The Jaffe Briefing - May 11, 2022
TRENTON – Tampons required in boys’ bathrooms in school? That was the big question at the Statehouse yesterday, as a well-intentioned proposed bill would require some public schools to provide free tampons in all bathrooms, regardless of gender, in grades 6-12. The law is designed so that students would not need to take an embarrassing trip to the nurse’s office or find change for a vending machine. But, NJ.com reports, some Republican skeptics are asking why the menstrual products need to be in all bathrooms, especially as some teen-aged boys would certainly use the tampons to jam the toilets or throw them at girls, as their idiot friends egg them on. State Sen. Michael Doherty, a fringe Republican likely reading talking points from a Fox News briefing, called the measure “the craziest bill I have ever seen,” suggesting it’s part of a “full-fledged assault on families” and “people of faith” in the state. He called for the law to be changed so tampons would just be in girls’ bathrooms. No dice, by a 3-2 vote down party lines.
TRENTON – There’s no question that New Jersey’s Prohibition-era liquor laws need an upgrade. In an era when recreational cannabis is suddenly legal and surrounding states are updating their liquor laws to support homegrown booze businesses, it is now New Jersey’s turn. There are a lot of factions, arguing lots of things. But there are some obvious updates required, such as finally allowing supermarkets to sell beer and wine and permitting restaurants to pour spirits from local distilleries to expand their market. The elephant in the room is the traditional liquor license; businesses have spent upwards of $1 million for the privilege of serving the thirsty masses. Their concerns need to be addressed as part of reform, of course. But the liquor license shouldn’t be a universal roadblock for the state’s growing craft beer businesses, wineries and distilleries to expand to new venues in the state.
BRIEFING BREATHER
The King of Hearts is the only king in a deck of cards without a mustache.

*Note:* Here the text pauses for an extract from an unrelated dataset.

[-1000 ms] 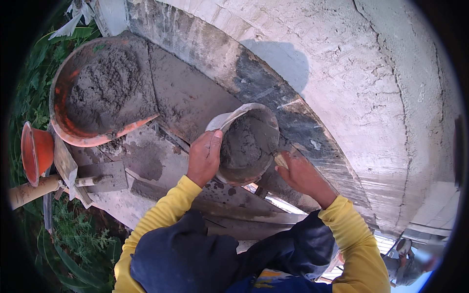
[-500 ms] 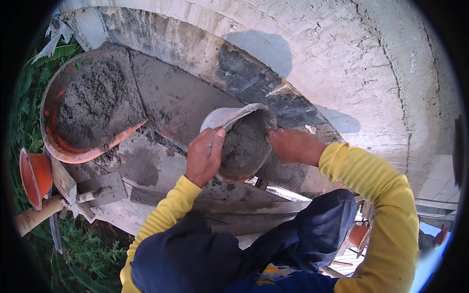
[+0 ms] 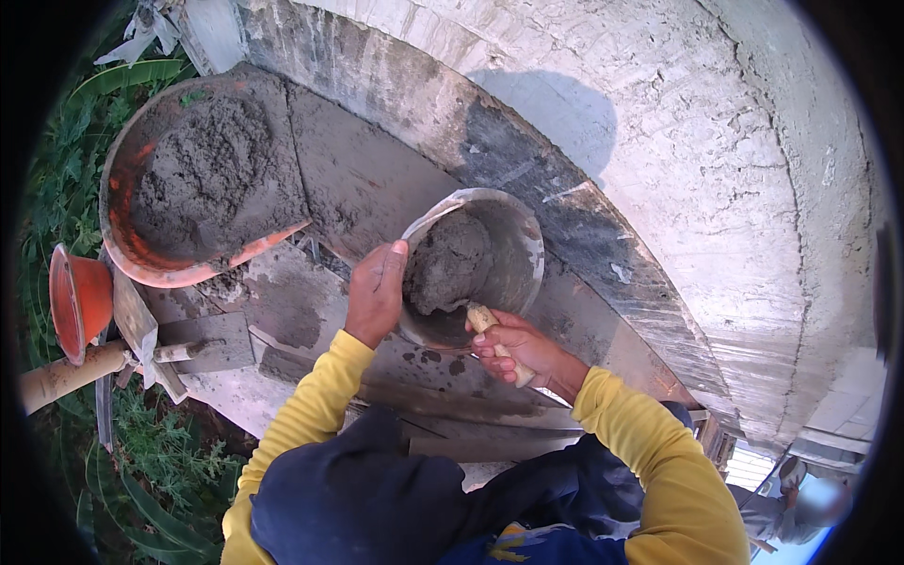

STATEWIDE – If you look practically anywhere in New Jersey, someone is busy constructing high-density affordable housing. And there’s likely someone nearby grousing about how all this state-mandated construction is excessive and destroying the bucolic landscape. But the Record reports the state is nowhere near providing the amount of affordable housing that is desperately required. A surprising stat: For every 100 poor families in the Garden State, there are only 31 affordable and available rentals — less than the national average and among the worst ratios in the Northeast, tied only with Delaware. And the problem is nationwide, with the U.S. needing 7 million more affordable units, and the issue prevalent in every single county in the nation. Again, we had no idea.
TRENTON – Need a hitman? Come to Jersey. A 58-year-old Indiana man will be spending upwards of 18 years in jail, after trying to hire a Jersey guy to kill his ex-wife. NJ.com reports the man and his girlfriend met with a purported hitman at a New Jersey mall in 2018. But “Manny the Hitman” happened to be an undercover cop, who shared with fellow authorities that the defendant wanted his ex-beau dead so he could get the kids and stop paying child support. Manny was charging between $5,000-$10,000 to do the deed (depending on the complexity of things), and accepted photos of the ex-wife, her home address, her work schedule and the layout of the interior of her house. Pretty chilling stuff. The guy’s girlfriend already admitted guilt and was sentenced to five years in jail. Kudos to Manny.
IN OTHER IMPORTANT NEWS
LYON, FRANCE – A big stink was made when Brazilian defender Marcelo was unceremoniously cut from his French Ligue soccer team last year, but only now are we getting wind that it was because he wouldn’t stop farting near the team’s director and manager. ESPN reports that everyone was aghast (or, a-gas) when the team sent him packing for “inappropriate behavior” last August. Maybe this doesn’t pass the sniff test for Lyon fans, but he was also apparently caught laughing when the team captain was delivering a rousing rally speech. Sick of the flatulating footballer, the team terminated Marcelo’s contract at the end of January and he then joined Bordeaux. To be fair: In a sport where kicking the ball with authority is a great talent, isn’t it possible he simply misunderstood when his coach told him to rip one?
THIS DAY IN HISTORY
It was a huge day to sell art on this day in 2015: Pablo Picasso’s painting “Women of Algiers Version O” sold for $160 million while Alberto Giacometti’s sculpture “Pointing Man” went for $141 million.
WORD OF THE DAY
Conclave – [KAHN-klayv] – noun
Definition: A private meeting, a secret assembly, or a general gathering.
Example: The Mets had a five-minute conclave on the mound, so I went out for a $13 beer.
WIT OF THE DAY
“I don't so much mind that newspapers are dying - it's watching them commit suicide that pisses me off.”
-Molly Ivins
BIDEN BLURB
“I'm really excited to be here tonight with the only group of Americans with a lower approval rating than I have.”